Rance Bastien, Snyder Michelle, Lewis Janine, Bodenreider Olivier
U.S. National Library of Medicine, National Institutes of Health, Bethesda, Maryland, USA.
Stud Health Technol Inform. 2013;192:529-33.
Rare disease information sources are incompletely and inconsistently cross-referenced to one another, making it difficult for information seekers to navigate across them. The development of such cross-references established manually by experts is generally labor intensive and costly.
To develop an automatic mapping between two of the major rare diseases information sources, GARD and Orphanet, by leveraging terminological resources, especially the UMLS.
We map the rare disease terms from Orphanet and ORDR to the UMLS. We use the UMLS as a pivot to bridge between the rare disease terminologies. We compare our results to a mapping obtained through manually established cross-references to OMIM.
Our mapping has a precision of 94%, a recall of 63% and an F1-score of 76%. Our automatic mapping should help facilitate the development of more complete and consistent cross-references between GARD and Orphanet, and is applicable to other rare disease information sources as well.

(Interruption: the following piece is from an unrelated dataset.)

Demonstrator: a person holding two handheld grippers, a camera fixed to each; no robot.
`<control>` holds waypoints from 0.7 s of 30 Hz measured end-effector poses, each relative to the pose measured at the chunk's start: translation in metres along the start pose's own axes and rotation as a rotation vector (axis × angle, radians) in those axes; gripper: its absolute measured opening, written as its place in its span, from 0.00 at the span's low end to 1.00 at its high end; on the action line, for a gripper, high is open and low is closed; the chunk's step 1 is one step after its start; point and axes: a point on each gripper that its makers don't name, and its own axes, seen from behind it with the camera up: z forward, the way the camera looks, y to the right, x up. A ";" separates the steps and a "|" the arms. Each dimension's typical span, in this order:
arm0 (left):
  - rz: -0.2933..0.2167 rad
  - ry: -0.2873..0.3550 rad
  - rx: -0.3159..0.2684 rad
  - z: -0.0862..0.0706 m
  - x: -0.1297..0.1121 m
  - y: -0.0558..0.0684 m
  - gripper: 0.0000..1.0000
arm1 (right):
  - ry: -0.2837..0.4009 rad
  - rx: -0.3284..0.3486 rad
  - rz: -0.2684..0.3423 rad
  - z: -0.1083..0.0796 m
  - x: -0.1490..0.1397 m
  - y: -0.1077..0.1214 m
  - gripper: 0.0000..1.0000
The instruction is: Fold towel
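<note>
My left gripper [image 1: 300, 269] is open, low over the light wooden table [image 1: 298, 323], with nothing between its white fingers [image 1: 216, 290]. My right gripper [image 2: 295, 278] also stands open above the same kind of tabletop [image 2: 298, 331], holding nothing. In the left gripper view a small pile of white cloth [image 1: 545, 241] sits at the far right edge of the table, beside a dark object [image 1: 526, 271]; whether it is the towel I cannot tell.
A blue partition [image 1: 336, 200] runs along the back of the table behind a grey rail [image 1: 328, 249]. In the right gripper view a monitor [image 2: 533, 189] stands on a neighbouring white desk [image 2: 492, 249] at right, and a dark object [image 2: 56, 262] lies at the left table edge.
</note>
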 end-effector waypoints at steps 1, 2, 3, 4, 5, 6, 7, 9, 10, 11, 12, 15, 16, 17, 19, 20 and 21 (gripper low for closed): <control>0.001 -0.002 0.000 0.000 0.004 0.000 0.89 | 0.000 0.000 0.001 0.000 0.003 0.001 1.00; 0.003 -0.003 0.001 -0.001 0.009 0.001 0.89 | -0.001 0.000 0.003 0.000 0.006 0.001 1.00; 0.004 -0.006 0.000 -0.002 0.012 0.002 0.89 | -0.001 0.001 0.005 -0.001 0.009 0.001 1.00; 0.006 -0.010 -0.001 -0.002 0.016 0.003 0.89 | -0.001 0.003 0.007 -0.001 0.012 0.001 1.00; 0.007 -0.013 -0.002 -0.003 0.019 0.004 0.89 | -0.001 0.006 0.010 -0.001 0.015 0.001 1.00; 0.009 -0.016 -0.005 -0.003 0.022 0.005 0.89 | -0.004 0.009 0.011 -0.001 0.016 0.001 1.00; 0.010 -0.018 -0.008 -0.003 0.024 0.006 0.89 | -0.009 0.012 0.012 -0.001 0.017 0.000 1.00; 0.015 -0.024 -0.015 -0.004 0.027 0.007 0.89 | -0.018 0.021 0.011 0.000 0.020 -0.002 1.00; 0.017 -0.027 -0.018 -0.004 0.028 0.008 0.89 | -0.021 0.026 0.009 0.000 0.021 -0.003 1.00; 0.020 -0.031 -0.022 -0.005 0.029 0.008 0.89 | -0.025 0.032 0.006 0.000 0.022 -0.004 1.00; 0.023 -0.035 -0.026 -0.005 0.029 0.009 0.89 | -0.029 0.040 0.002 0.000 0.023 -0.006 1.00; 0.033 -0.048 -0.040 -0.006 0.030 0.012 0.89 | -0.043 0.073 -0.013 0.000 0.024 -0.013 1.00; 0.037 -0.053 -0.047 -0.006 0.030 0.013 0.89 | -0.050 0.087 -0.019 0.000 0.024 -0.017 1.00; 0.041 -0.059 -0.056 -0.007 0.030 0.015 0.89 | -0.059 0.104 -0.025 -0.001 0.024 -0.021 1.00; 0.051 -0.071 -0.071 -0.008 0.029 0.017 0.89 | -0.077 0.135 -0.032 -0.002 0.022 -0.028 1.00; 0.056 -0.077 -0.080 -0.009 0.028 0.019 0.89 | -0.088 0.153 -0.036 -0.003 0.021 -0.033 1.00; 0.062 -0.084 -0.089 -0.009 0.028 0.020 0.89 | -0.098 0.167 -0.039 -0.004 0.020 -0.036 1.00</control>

罕见病信息来源之间的交叉引用不完整且不一致,这使得信息查找者难以在这些来源之间进行导航。由专家手动建立此类交叉引用通常劳动强度大且成本高。
通过利用术语资源,特别是统一医学语言系统(UMLS),在两个主要的罕见病信息来源——罕见病全球基因库(GARD)和孤儿病数据库(Orphanet)之间建立自动映射。
我们将来自Orphanet和ORDR的罕见病术语映射到UMLS。我们使用UMLS作为枢纽来连接罕见病术语。我们将我们的结果与通过手动建立的与在线孟德尔人类遗传数据库(OMIM)的交叉引用所获得的映射进行比较。
我们的映射精确率为94%,召回率为63%,F1分数为76%。我们的自动映射应有助于促进GARD和Orphanet之间更完整和一致的交叉引用的开发,并且也适用于其他罕见病信息来源。